Related aside: I used to raise beef cattle, and the amount of products cow "stuff"/byproducts goes into is amazing. There's nearly nothing simply thrown out (except blood, I suppose).
Killing itself is actually a very interesting process. Cow is led through a series of corridors to a single-cow pen resembling their feeding spots in a cowshed. It puts it's head trough a familiar U-shaped opening (or has to be pushed a little by remotely controllable hind side wall/gate). There it get's calmed down by a slaughterman with a license to kill. He then grabs a big, ceiling mounted, pneumatic bolt gun and skillfully shoots the cow in a specific spot on the forehead (bolt retracts after the shot). This stuns the cow and it literally falls to the ground with it's legs straightened out(1).

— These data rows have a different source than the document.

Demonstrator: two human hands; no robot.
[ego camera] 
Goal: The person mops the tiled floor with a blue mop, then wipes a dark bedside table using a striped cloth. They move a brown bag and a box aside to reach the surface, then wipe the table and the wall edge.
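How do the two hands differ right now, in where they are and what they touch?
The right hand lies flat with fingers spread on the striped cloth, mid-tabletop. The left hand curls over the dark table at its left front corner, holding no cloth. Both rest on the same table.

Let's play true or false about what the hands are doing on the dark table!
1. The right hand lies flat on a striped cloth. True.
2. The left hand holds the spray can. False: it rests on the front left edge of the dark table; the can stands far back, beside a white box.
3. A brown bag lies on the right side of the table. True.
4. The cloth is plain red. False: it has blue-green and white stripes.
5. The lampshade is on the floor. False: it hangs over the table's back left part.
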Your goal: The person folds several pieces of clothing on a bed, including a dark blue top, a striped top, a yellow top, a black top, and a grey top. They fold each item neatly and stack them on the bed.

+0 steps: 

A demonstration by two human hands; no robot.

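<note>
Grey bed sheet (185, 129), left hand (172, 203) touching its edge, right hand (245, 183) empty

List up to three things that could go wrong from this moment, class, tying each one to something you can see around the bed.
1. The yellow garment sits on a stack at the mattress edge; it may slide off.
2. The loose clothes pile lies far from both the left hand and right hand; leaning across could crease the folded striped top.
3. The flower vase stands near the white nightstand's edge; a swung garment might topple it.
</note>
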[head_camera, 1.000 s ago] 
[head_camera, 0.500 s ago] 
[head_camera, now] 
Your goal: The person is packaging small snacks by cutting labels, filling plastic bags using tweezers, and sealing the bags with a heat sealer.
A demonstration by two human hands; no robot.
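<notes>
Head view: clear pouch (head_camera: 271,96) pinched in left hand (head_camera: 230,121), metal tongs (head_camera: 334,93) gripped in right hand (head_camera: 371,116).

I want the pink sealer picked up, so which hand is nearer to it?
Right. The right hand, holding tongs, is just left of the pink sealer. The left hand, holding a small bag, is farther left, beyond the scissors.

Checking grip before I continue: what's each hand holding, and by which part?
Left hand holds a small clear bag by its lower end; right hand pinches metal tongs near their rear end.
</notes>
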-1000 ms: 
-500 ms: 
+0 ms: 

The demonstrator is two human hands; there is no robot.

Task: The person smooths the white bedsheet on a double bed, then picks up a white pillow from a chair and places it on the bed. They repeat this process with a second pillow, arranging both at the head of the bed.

After stunning, the whole single pen rotates on the back-front (in relation to cow position) axis, by 90 degrees. What was the side wall becomes floor and what was the floor becomes the wall (it's L-shaped). There the difficult part starts. A man in the other room has only seconds to tie a chain to a hind leg and lift the cow before the cow starts kicking. The smoother the process, the more time there is. Halfway trough the lifting it is paused to stab the cow in the main artery, so the cow can momentarily bleed out and as a consequence die.
This other room is a place of carnage with floor covered in blood, most of it flowing trough floor grates into big tanks on the floor below. It would be pretty problematic to have the cow aproach by itself if there was only one room with floor covered in blood. Cows still smell what's happening but this L-shaped flipper helps keep a resemblance of normality.
0: https://www.theearthawards.org/red-recycling-how-abattoirs-p...
1: There is a phrase in Polish "Wyciągnąć kopyta" meaning "to die", which literally means "to straighten out one's hooves". Used mostly in books or by older people. I saw it used in books for many years before I witnessed it in reality at work. I guess the people of the past were much more aware of where the meat comes from.
I'm sure there is at least once slaughterhouse in Europe doing that. I am skeptical that it uniformly matches European practices, but I'm not well informed on that topic.
In English: to kick the bucket.
In Spanish: estirar la pata.
This is a theory. You need to see movie Dominion [0] to see the reality.
*mechanically separated meat is something different, composed primarily of non-meat carcass material. Mechanically separated beef is not allowed for human consumption due to the risk of made cow disease. Mechanically separated pork is still part of hot dogs and similar meat products.
Also it tastes bad, but that's mostly due to texture rather than taste-bud-response per se, so it presumably works fine in applications where that doesn't matter.
> Is there anyone who thinks we shouldn't use the entire animal if we do kill it?
As someone who is actively in favor of factory farming, I also don't see any reason not use every piece of the animal that can be productively used - to do otherwise would be, by definition, pointlessly inefficient.
FTR once you killed an animal it makes no sense not to use it fully so I agree with you - but that wasn't my point, had nothing to do with it.
I'm not sure why this is hard to grasp, unless your entire premise is that killing animals for human use is innately immoral and unacceptable. To that, I simply disagree.
how is that relevant?
> the animal was killed, so isn't it more respectful to use as much of it as possible
'respectful' - using that word about an animal you've killed is self-deceit. The animal is dead, and when it was alive it had no concept of 'respect'. Deluded talk.
I also don't get the point of your related aside. My post was about animal suffering, not use of the carcass so it looks like you're changing the subject.
Similarly, as a hunter what I consider "respectful" you appear to consider "deluded." Arguing over that seems like arguing over religion and isn't something I'm interested in doing today. Have a great Friday!